The lack of pre-hospitalization information regarding pulmonary function should also be mentioned. The absence of DLCO measurements for patients who died before the follow-up visit introduced an immortal time bias into the study population. All predictive estimates rely on patients surviving until the follow-up time, a factor that cannot be determined at baseline. At least, it is important to mention that suPAR measurements were not part of the standard laboratory work at the ED on initial admission. Due to the high workload during the COVID-19 pandemic, suPAR measurements were unfortunately only conducted for those patients we were able to reach out to.
It can be speculated that the measured biomarkers from the admission index may be influenced by differences in illness severity within the study population, particularly in terms of who would develop pulmonary functional impairment and experience impaired DLCO values at follow-up. Another study analyzed DLCO (% predicted) at follow-up and found no correlation with CRP levels measured upon admission (29).

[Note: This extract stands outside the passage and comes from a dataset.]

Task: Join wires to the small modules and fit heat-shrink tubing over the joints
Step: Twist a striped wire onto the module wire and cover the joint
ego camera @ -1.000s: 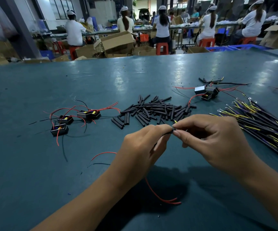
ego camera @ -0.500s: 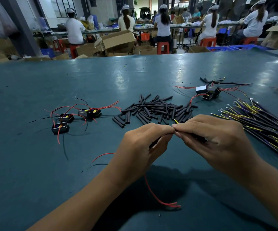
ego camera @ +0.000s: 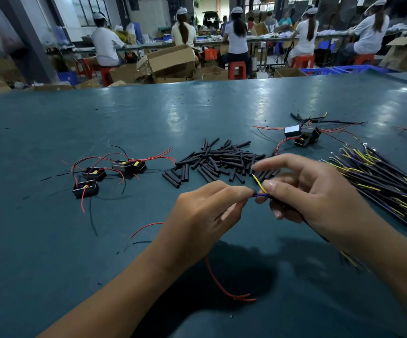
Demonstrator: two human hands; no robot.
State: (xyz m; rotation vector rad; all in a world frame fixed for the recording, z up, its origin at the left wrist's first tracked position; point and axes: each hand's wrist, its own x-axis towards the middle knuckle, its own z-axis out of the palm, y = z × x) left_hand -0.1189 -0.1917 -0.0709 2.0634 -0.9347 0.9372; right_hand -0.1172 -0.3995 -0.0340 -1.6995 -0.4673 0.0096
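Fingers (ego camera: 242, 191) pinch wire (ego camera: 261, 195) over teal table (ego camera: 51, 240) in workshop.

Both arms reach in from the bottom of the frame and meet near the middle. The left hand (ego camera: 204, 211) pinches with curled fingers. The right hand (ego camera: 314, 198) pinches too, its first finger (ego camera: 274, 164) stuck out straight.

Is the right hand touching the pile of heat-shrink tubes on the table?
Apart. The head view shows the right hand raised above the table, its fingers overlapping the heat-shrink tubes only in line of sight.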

Since there were no previous pulmonary function tests conducted among the hospitalized patients in this study, preexisting DLCO impairment might have already been present in some of the COVID-19 patients. Without baseline DLCO measurements before the onset of COVID-19, it becomes challenging to directly attribute the reduction in DLCO solely to COVID-19. Several factors could contribute to decreased DLCO in patients presenting with COVID-19, including pre-existing lung conditions, smoking history, age-related changes in lung function, and other concurrent illnesses or medications. However, despite the lack of pre-COVID-19 DLCO measurements, certain aspects of the clinical presentation and disease progression suggest a potential association between COVID-19 and reduced DLCO. These aspects include the temporal relationship, the absence of other known causes, and consistency with existing literature on the association between COVID-19 and decreased DLCO.
The results of the study have not been evaluated in an external sample to verify if a similar performance is reproducible or only applicable to the study sample.